In retrospect, I should have pushed. Maybe I would not be here, in this state, today.
Anyway, my name is Pascal. I was diagnosed with CRPS (Complex Regional Pain Syndrome) 10 years ago, and this is my story.
Part 2: The Crash
It was December 2015. I had just finished a two-week stint in the hospital—don’t ask me why, I honestly can’t remember. It was probably my gastric system acting up again; I had been diagnosed with IBS years prior. I wasn’t a “frequent flyer” at the hospital, but my GP and I were definitely on a first-name basis.
Then, the hand routine started. I woke up with it curled and swollen, just as I had about twice a year for ages. I wasn’t particularly worried. It was annoying—and rather painful—but a cocktail of ibuprofen and paracetamol usually took the edge off. It wasn’t life-changing. Or so I thought.
This time was different. The “claw” persisted throughout December. I kept going to work, grateful when the offices finally closed between Christmas and New Year. I figured the “bonus” rest would fix it.
It didn’t. On the morning of my scheduled return to work, I got into a disagreement with my wife. The details are lost to the fog, but the result wasn’t. I stormed off to work, and as the adrenaline hit, so did the pain. It ratcheted up with every kilometer I drove in traffic.
Somewhere between the on-ramp and the office, I decided to detour to my GP instead. That decision marked the beginning of a lifelong journey.
My GP took one look at my hand and didn’t offer a lecture on stress. Instead, he organized an immediate appointment with a hand orthopedist located at the hospital. He asked if I could drive myself there.
Despite the state I was in, I said yes.
Part 3: The Verdict
To my amazement, the hand orthopedist saw me almost immediately. He ran through an array of movement tests and quickly came to a conclusion: this was not a bone or muscle issue. It was neurological.
He referred me to the neurologist on duty and admitted me to the hospital right then and there, warning me that an array of further tests lay ahead.
In the meantime, I called my wife to explain the situation. She was on her way immediately. I think both of us—and everyone around me—realised in that moment that we had drastically underestimated the situation throughout December.
I was waiting for a bed in the admission area when the lights went out. I collapsed.

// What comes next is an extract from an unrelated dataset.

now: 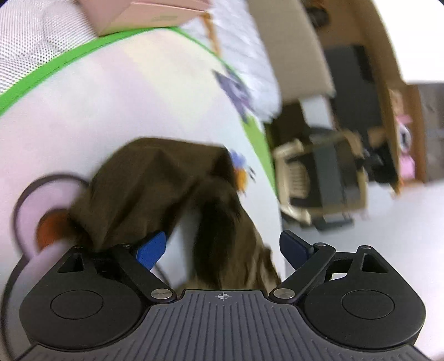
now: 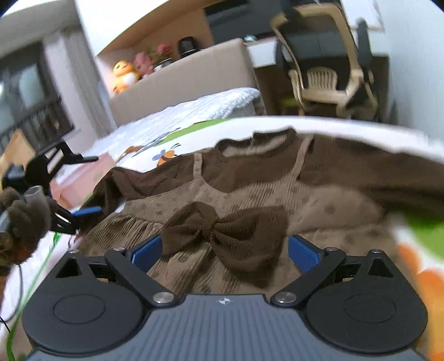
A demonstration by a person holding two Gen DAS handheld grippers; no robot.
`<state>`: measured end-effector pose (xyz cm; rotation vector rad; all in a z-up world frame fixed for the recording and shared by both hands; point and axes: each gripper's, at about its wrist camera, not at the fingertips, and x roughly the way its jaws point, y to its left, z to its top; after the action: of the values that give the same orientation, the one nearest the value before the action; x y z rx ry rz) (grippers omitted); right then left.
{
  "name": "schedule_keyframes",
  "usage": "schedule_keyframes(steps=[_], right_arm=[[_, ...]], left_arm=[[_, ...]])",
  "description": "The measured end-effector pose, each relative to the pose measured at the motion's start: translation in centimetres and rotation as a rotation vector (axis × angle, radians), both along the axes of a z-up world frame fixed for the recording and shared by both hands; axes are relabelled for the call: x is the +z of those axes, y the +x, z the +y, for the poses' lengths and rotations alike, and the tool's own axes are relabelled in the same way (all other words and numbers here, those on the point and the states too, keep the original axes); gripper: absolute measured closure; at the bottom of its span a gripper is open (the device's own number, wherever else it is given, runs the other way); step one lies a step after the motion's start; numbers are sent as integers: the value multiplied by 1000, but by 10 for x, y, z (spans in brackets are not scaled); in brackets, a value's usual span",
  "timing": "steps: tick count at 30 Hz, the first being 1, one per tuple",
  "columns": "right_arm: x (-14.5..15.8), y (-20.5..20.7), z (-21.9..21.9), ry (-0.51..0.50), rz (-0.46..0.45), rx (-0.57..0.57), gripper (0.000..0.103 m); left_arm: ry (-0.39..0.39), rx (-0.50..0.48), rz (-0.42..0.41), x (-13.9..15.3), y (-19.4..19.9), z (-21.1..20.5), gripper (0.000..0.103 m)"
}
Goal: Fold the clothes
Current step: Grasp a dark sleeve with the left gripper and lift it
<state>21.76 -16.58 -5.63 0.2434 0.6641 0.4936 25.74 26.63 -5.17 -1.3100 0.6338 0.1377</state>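
A small brown dress lies on a white cartoon-print bedspread (image 2: 277,125). Its tan corduroy front (image 2: 319,202) and dark brown bow (image 2: 222,233) fill the right wrist view. My right gripper (image 2: 224,252) is open just above the bow, which sits between the blue pads without being pressed. In the left wrist view a dark brown sleeve (image 1: 155,188) is bunched up and drapes over the left finger of my left gripper (image 1: 222,250), whose jaws stand wide open. The right wrist view also shows the left gripper's blue pad (image 2: 86,211) at the dress's left sleeve, held by a hand in a fuzzy brown cuff (image 2: 25,219).
A pink box (image 1: 149,14) rests on the bed beyond the dress. The green-bordered bed edge (image 1: 258,138) drops off to the floor on the right. A beige office chair (image 2: 324,69) stands past the bed. Plush toys (image 2: 125,75) sit on the headboard.
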Motion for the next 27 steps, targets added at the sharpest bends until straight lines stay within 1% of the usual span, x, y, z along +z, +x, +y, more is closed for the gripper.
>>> schedule_keyframes(steps=[1, 2, 3, 4, 5, 6, 7, 8, 9, 10, 11, 12, 13, 15, 18, 19, 20, 21, 22, 23, 24, 25, 26, 27], right_arm=[[-3, 1, -2, 24, 9, -2, 5], [-5, 2, -5, 48, 15, -3, 4], [-6, 1, -9, 73, 13, -6, 2], [-7, -1, -13, 99, 7, -10, 0], [-8, -1, -17, 122, 11, -16, 0], [-9, -1, -20, 143, 16, -22, 0], [-10, -1, -23, 162, 21, -28, 0], [-11, 0, -24, 175, 28, -31, 0], [-11, 1, -25, 182, 34, -32, 0], [-12, 2, -25, 186, 38, -32, 0], [-13, 3, -26, 191, 42, -33, 0], [-13, 3, -26, 191, 43, -32, 0], [-13, 3, -25, 188, 43, -29, 0], [-13, 3, -23, 180, 45, -21, 0], [-13, 4, -19, 166, 48, -1, 0], [-13, 5, -19, 163, 49, 2, 0], [-13, 5, -19, 161, 50, 5, 0], [-13, 5, -19, 161, 52, 6, 0], [-13, 5, -19, 162, 53, 8, 0], [-13, 6, -19, 160, 54, 9, 0], [-13, 5, -18, 155, 54, 11, 0], [-13, 5, -17, 150, 53, 12, 0], [-12, 4, -17, 145, 52, 14, 0], [-12, 4, -16, 140, 52, 16, 0]], left_arm=[[-12, 33, 32, -5, 9, 3, 21], [-11, 62, 62, -10, 15, 7, 34], [-3, 86, 88, -14, 21, 12, 70], [61, 67, 85, -12, 27, 15, 93], [126, 47, 80, -10, 32, 18, 92], [206, 18, 51, -3, 34, 21, 92], [305, -17, 8, 8, 33, 22, 92], [443, -29, -39, 23, 28, 21, 92], [581, -37, -86, 38, 23, 19, 90], [710, -14, -129, 51, 13, 18, 79], [822, 8, -167, 62, 3, 18, 70], [786, 22, -155, 63, -5, 25, 49], [750, 36, -143, 64, -13, 31, 40], [667, 58, -120, 65, -29, 44, 39], [216, -57, -106, 28, -28, 53, 25], [73, -84, -97, 11, -22, 49, 23], [-32, -89, -75, -5, -16, 45, 23], [-110, -74, -40, -21, -8, 40, 23], [-147, -36, -6, -34, -1, 37, 29], [-155, 8, -1, -37, 5, 36, 31], [-162, 52, 3, -39, 10, 36, 31], [-166, 85, -9, -36, 18, 37, 35], [-134, 114, -18, -32, 24, 39, 38], [-56, 145, -18, -25, 31, 43, 51]])
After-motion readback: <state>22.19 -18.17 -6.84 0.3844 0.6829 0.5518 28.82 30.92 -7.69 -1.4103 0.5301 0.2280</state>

When I came to, I was in a hospital bed in the ward. The “treatment” had already begun: a drip had been inserted into my right hand. Yes, the right hand. The hand that was twice the size of the left. The very reason I was in the hospital in the first place.
Needless to say, that was rectified promptly, but I still struggle to understand the thought process there. You would think a hand resembling a balloon might be a “Do Not Touch” sign, but apparently, veins are veins.
I waited for the neurologist until early afternoon, and then the battery of tests began: CT scans, X-rays, blood work, and the dreaded Nerve Conduction Study.
Everything came back clear. No breaks, no infections, no tumours. “Nothing out of the ordinary.”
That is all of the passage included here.